Working data START
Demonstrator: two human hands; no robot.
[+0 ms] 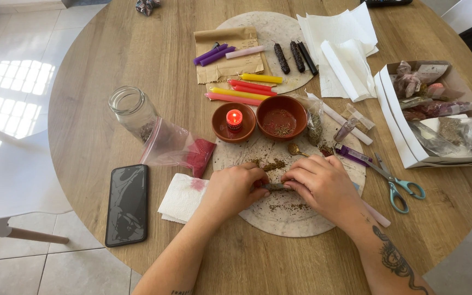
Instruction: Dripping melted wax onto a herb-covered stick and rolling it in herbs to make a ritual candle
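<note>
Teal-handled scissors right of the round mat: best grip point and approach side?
Grip the scissors at the teal loop handles, coming from the lower right, probably from above. They lie flat on the table and look closed, with blades pointing up-left toward the purple tube, so the handle end is the clearer side.

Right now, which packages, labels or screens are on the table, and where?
Phone: left of the hands, flat, black rectangle, screen dark.
Zip bag: beside the glass jar, clear, red powder inside.
Cardboard box: right edge, white, open, holding clear packets.
Brown paper bag: far centre, flat, under purple candles.
</note>
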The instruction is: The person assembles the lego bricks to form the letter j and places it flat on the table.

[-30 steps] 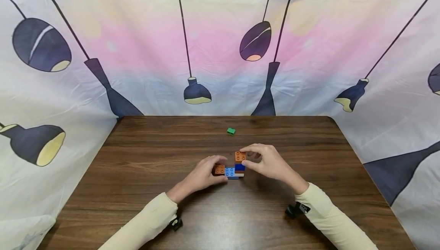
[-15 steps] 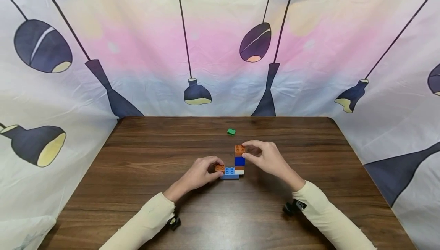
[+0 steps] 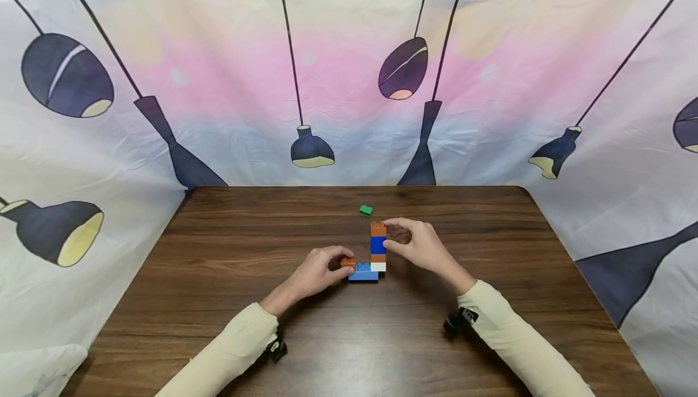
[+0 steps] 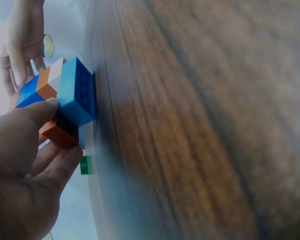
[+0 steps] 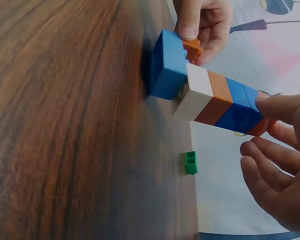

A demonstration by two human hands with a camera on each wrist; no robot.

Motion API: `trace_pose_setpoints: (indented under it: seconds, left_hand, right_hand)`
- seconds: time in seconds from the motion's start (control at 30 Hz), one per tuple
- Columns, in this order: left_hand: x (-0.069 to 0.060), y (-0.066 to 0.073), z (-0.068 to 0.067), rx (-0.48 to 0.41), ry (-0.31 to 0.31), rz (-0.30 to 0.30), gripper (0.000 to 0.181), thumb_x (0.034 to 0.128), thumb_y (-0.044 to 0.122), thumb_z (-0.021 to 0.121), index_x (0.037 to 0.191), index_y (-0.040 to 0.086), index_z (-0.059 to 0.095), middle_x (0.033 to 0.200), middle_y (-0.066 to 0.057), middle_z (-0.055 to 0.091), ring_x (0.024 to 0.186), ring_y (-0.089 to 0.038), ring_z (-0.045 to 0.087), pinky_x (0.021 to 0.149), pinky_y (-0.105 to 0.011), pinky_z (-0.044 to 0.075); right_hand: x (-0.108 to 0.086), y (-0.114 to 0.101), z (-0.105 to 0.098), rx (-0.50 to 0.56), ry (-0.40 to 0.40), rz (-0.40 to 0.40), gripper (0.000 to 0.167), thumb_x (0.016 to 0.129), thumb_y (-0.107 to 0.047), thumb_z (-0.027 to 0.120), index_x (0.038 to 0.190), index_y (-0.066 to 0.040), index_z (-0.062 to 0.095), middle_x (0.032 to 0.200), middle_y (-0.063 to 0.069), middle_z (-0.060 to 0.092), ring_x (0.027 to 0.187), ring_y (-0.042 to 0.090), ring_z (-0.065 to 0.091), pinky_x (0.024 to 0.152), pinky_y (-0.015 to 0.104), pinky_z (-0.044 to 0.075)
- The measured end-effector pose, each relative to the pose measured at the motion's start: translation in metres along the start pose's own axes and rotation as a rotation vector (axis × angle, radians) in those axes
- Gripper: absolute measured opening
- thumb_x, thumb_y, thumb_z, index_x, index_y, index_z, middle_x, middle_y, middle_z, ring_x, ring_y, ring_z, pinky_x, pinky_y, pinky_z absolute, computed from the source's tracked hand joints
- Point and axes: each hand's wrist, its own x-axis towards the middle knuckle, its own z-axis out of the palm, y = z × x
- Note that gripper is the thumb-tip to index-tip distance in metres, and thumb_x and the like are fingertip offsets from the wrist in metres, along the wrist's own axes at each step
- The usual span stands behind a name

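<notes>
Both hands hold one build of toy bricks over the table's middle. Its base is a light blue brick (image 3: 363, 276). A small orange brick (image 3: 346, 261) sits on the base's left end, pinched between the thumb and fingers of my left hand (image 3: 312, 273). At the right end rises a column: a white brick (image 5: 196, 95), an orange brick (image 5: 214, 99), blue bricks (image 5: 238, 106) and an orange top brick (image 3: 378, 228). My right hand (image 3: 421, 246) pinches the column near its top. The base's underside shows in the left wrist view, so the build is tilted back.
A green brick (image 3: 366, 210) lies farther back on the dark wooden table (image 3: 245, 227). A curtain (image 3: 349, 82) printed with lamps hangs behind the table and along its sides.
The build has tipped back, showing more of its front faces and fewer studs. My left fingers have drawn in round the small orange brick. The right hand has shifted slightly up and left.
</notes>
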Motion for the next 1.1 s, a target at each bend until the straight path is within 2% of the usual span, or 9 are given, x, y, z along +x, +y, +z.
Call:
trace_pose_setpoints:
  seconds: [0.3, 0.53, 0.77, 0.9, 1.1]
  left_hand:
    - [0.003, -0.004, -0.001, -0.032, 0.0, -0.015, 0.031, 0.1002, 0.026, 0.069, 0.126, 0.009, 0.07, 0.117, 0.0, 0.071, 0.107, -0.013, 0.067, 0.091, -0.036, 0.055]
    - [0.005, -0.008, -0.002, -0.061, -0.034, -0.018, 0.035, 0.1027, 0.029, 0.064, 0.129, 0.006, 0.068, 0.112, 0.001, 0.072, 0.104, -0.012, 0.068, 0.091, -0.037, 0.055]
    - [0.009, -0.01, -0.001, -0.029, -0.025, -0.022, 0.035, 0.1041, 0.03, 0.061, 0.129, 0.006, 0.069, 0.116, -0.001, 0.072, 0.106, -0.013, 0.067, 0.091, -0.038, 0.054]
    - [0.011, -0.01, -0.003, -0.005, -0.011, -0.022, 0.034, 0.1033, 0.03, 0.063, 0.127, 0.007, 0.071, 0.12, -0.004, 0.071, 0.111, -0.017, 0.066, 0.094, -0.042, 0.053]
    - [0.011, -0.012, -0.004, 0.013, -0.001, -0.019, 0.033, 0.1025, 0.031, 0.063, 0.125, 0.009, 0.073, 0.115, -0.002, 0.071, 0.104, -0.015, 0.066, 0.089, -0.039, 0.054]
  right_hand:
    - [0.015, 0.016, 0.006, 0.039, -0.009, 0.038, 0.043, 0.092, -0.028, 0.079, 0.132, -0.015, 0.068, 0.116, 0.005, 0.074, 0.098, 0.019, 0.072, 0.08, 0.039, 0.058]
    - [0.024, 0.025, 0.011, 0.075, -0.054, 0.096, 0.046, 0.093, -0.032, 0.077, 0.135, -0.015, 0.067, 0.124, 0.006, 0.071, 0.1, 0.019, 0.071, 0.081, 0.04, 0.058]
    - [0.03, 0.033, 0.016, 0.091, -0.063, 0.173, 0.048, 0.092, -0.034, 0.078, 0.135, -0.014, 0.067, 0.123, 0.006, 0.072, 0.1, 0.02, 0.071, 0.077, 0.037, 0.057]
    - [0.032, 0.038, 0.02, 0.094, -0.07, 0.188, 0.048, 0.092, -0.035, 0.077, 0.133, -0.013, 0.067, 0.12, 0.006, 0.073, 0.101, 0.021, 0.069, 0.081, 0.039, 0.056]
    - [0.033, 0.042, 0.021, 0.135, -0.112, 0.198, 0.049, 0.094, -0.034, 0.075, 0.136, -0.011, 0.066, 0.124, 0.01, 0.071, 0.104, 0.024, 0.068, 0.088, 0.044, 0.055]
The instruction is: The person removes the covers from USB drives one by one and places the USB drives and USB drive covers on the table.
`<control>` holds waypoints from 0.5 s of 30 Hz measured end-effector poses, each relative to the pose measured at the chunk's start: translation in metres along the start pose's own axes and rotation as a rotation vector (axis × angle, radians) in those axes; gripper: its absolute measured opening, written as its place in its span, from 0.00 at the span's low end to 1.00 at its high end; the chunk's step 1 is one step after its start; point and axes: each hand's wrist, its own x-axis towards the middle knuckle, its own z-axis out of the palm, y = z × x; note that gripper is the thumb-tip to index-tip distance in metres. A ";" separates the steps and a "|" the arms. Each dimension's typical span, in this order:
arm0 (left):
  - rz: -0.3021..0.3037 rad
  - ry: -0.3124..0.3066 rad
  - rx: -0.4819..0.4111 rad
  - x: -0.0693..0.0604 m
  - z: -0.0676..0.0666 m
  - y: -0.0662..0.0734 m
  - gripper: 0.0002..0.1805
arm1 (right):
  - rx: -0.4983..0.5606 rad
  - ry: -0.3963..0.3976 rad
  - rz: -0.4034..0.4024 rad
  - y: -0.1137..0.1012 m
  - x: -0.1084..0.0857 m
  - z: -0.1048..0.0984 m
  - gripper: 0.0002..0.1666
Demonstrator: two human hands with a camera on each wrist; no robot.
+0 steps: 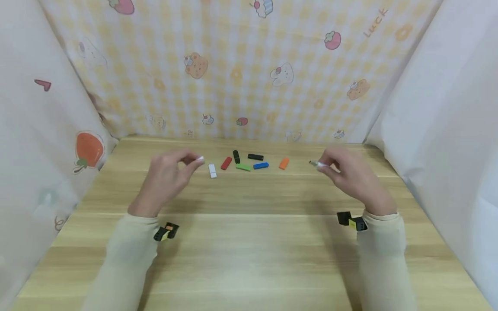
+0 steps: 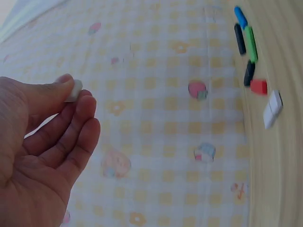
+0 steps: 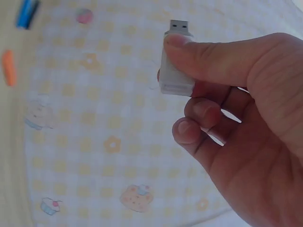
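My left hand (image 1: 167, 177) pinches a small white USB stick cap (image 2: 75, 91) between thumb and fingertips, above the left side of the table. On the right, my other hand (image 1: 350, 177) holds a white USB stick (image 3: 174, 78) by its body with thumb and fingers, its metal plug (image 3: 179, 25) bare and pointing up in the right wrist view. Both hands are raised and well apart. Nearest the left hand, a white USB stick (image 1: 212, 170) lies on the table. The orange USB stick (image 1: 284, 163) lies to the left of the right hand.
Between the hands on the wooden table (image 1: 249, 250) lie a red stick (image 1: 226, 163), two black ones (image 1: 236, 157), a green one (image 1: 243, 167) and a blue one (image 1: 260, 165). A checked curtain (image 1: 241, 99) hangs behind, with white cloth at both sides.
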 end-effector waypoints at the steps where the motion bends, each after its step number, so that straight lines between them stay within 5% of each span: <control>1: 0.038 -0.008 -0.012 0.002 0.001 0.000 0.03 | -0.005 0.019 -0.005 0.001 -0.001 -0.004 0.11; 5: 0.148 -0.029 -0.051 0.006 0.013 0.006 0.04 | -0.009 0.024 -0.037 -0.004 0.001 -0.007 0.07; 15: 0.142 -0.051 -0.034 0.004 0.028 0.012 0.07 | 0.016 -0.111 0.124 -0.009 0.002 -0.004 0.04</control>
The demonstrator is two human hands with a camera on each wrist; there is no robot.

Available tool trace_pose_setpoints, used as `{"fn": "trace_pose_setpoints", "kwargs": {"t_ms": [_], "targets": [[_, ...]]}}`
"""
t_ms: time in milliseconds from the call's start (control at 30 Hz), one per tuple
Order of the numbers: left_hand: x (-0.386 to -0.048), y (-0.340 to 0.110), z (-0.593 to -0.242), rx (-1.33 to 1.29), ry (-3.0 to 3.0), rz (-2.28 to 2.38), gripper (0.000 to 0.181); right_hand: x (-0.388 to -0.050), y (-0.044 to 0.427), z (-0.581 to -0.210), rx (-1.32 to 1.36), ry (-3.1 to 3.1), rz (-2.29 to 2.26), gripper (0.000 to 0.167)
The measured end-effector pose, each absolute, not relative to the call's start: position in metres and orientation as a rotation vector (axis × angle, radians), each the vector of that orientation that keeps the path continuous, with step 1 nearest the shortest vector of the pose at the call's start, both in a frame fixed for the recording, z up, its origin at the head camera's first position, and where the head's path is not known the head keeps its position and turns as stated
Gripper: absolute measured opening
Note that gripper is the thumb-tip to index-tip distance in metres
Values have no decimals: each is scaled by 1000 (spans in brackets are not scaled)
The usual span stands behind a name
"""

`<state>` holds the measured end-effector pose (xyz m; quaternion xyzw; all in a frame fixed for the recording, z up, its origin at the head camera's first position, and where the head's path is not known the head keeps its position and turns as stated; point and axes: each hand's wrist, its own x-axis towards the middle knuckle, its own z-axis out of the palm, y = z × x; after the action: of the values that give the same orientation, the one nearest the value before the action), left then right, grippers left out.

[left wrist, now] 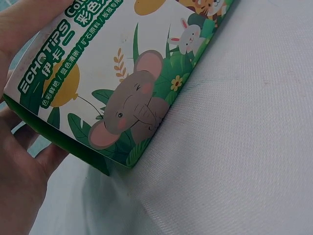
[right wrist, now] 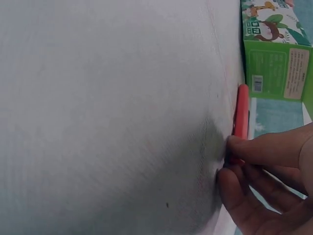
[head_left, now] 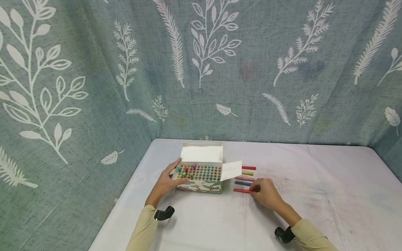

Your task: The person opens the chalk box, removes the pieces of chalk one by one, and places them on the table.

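Observation:
An open chalk box (head_left: 199,187) with animal pictures stands on the table, its holes showing many chalk tips from above. My left hand (head_left: 165,182) grips the box's left end, thumb along the front top edge and fingers around the far side. Right of the box, my right hand (head_left: 267,192) pinches the right end of a red chalk stick (right wrist: 241,110) between thumb and fingertips; the stick lies on the cloth. Beyond it lie a blue stick (head_left: 243,183), a pink stick (head_left: 245,178), a yellow stick (head_left: 247,173) and another red stick (head_left: 249,168), roughly parallel.
The box's lid (head_left: 201,153) stands up at the back, and a white side flap (head_left: 231,170) juts right over the ends of some sticks. A white cloth (head_left: 314,174) with faint colour smudges covers the table. Behind hangs a leaf-patterned curtain (head_left: 201,101).

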<state>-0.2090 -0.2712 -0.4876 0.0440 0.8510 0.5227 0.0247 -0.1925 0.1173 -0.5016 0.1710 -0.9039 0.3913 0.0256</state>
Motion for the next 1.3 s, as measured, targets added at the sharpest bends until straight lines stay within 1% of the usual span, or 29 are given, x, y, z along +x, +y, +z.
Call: {"fn": "trace_pose_setpoints", "kwargs": {"t_ms": [233, 600, 900, 1100, 1300], "targets": [[-208, -270, -488, 139, 2633, 1623, 87, -194, 120, -489, 537, -2845, 1166, 14], [-211, -270, -487, 141, 2600, 1611, 88, -198, 118, -446, 706, -2681, 1207, 11], [-211, -272, -489, 161, 2658, 1585, 88, -207, 99, -413, 834, -2584, 1292, 7], [-210, -272, -488, 142, 2646, 1608, 88, -215, 81, -398, 945, -2573, 1270, 7], [-210, -272, -488, 142, 2645, 1610, 88, -223, 65, -389, 1065, -2582, 1227, 9]]}}
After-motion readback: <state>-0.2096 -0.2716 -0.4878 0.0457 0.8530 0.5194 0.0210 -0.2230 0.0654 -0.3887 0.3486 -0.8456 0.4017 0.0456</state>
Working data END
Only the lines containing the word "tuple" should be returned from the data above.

◆ Solution below:
- seconds: time in seconds from the motion's start (control at 30 Hz), one per tuple
t_ms: time in milliseconds from the call's start (control at 30 Hz), one per tuple

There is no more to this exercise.